O Conde de Eça de Queirós se tornou famoso por não conhecer os contornos geográficos do Império português ainda um ano e meio depois de empossado Ministro da Marinha. Foi aí, 18 meses depois de se tornar ministro, que ele descobriu em que mar ficava o Timor. Mas era Portugal, e não havia sido inventado ainda o Google…

Certa vez, ao discursar na tribuna, afirmou, e foi prontamente contestado por colegas da oposição, que Moçambique ficava na Costa Ocidental do continente africano. Ao perceber o vexame, saiu-se com a seguinte resposta:

– Que fique na costa ocidental ou na costa oriental, nada tira a que seja verdadeira a doutrina que estabeleço. Os regulamentos não mudam com as latitudes!

Eduardo Braga, ministro dos apagões petistas, deve ser uma reencarnação tardia do Conde D’Abranhos. Não é crível que uma autoridade do porte dele fale publicamente as besteiras quase impublicáveis que tem dito sobre a crise energética. Não por acaso, essa verdadeira Magda de terno e gravata toma um esporro por dia da colérica Dilma Rousseff, que também, convenhamos, não é nenhum gênio.

Aldo Rebelo, que veio do esporte para a pasta da “inovação”, tem um projeto de lei — devidamente destinado ao arquivo — contra o uso da tecnologia. Pode isso ? Pois acredite, é verdade. É o PL 4502, de 1994 (clique aqui para ver). Na ementa está escrito: “Proíbe a adoção, pelos órgãos públicos, de inovação tecnológica poupadora de mão-de-obra”.

Aldo é um caso de reincidência reacionária renitente. Ele já tentou misturar fécula de mandioca à farinha de trigo (antes da onda glúten-free), proibir catracas eletrônicas em ônibus urbanos e é o responsável por não termos postos de gasolina self-service, como é no mundo todo. O título da pasta que ele ocupa é Ministério da Ciência, Tecnologia e Inovação. Boa escolha, Presidenta. Um apóstata da tecnologia para cuidar da inovação.

É com este arsenal humano que a Presidenta (eu costumo grafar essa palavra com letra maiúscula porque, como ela formalmente não existe, e por designar algo único no planeta,  deve ser tratada como um substantivo próprio) arregimentou para debelar as crises que ela mesma  provocou no mandato anterior .

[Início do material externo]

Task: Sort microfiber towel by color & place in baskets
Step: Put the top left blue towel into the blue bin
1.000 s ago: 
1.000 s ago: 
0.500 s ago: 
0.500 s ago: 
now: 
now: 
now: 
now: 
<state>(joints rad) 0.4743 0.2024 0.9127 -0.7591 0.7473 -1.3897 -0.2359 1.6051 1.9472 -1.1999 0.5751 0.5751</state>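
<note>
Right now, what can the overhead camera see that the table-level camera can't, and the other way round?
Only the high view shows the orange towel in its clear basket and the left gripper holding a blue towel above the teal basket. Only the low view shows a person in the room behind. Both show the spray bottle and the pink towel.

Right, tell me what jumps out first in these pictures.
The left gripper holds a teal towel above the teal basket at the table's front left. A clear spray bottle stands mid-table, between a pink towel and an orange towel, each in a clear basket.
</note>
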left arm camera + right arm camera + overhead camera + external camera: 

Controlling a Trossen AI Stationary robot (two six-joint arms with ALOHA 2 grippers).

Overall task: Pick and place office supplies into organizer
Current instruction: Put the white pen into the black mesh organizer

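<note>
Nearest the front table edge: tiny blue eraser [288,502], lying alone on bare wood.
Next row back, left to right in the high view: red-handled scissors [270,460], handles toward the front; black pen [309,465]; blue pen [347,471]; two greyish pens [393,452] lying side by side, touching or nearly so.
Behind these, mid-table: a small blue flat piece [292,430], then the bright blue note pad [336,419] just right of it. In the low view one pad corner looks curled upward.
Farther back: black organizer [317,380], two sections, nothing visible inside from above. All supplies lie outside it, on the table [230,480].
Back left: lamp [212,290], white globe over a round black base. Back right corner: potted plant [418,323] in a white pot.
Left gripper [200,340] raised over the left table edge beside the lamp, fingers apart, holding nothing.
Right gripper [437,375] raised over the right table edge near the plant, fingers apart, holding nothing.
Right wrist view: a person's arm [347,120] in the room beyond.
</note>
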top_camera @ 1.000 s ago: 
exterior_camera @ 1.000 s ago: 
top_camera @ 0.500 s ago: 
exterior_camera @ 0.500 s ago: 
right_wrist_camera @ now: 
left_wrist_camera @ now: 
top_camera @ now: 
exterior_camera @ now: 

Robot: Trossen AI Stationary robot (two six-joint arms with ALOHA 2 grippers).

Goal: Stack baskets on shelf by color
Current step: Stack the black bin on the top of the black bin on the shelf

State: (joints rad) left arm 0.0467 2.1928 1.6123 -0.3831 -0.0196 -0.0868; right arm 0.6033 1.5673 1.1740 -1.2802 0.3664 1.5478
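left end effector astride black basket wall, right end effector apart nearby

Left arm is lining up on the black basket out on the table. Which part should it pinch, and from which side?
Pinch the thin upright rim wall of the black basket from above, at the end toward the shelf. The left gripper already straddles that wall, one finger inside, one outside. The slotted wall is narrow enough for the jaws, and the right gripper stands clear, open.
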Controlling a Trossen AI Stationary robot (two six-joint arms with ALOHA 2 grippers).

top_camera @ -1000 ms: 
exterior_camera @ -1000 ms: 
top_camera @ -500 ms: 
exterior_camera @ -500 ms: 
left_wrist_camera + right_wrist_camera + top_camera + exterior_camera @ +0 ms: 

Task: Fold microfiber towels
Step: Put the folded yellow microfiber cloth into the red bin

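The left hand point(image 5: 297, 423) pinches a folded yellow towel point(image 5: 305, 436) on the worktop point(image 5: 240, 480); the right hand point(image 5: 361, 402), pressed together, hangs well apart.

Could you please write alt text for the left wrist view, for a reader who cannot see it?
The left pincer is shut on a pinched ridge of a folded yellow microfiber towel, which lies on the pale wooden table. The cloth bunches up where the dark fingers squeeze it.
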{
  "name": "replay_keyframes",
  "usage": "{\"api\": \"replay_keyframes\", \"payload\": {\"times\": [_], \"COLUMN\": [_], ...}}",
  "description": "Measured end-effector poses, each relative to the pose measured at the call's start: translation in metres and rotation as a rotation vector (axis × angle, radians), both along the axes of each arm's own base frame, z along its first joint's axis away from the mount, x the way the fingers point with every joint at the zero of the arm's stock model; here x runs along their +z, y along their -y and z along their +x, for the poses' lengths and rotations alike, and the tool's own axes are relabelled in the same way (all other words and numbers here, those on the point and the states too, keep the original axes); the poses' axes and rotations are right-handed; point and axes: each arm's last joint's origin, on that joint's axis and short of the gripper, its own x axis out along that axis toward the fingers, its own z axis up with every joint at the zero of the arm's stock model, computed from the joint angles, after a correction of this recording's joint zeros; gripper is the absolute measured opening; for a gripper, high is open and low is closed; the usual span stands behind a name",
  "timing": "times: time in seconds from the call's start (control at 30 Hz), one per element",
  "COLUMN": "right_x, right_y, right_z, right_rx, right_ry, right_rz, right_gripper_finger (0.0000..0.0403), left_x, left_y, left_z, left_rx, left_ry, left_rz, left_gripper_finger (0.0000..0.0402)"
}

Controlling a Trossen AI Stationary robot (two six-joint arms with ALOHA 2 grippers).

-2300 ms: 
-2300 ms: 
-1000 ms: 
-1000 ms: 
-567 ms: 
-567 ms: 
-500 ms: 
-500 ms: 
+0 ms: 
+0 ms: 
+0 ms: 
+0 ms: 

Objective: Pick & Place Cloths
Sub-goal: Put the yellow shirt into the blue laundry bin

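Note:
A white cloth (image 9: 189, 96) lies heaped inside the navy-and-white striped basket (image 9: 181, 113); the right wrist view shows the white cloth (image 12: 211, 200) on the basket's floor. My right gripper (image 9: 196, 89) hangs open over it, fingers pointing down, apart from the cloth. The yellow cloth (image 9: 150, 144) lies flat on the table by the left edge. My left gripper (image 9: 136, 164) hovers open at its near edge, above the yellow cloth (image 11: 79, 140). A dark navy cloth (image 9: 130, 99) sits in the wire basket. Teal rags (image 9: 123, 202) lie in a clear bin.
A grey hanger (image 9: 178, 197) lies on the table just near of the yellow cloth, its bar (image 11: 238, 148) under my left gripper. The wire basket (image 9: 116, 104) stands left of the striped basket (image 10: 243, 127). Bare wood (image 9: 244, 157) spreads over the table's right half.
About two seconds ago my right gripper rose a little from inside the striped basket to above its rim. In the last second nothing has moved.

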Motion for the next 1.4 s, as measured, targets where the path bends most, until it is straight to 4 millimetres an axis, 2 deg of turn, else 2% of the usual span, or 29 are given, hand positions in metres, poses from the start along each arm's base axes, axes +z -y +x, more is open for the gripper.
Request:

Sorte têm os ilustres senhores citados neste post de eu não ter optado por Machado de Assis para construir minhas ilustrações literárias. Em vez do Conde D’Abranhos, eu poderia ter me valido de Simão Bacamarte, o Alienista, e comparado o Palácio do Planalto com a Casa Verde de Itaguaí.

Talvez fosse até mais adequado.

Mas isso fica para uma outra oportunidade.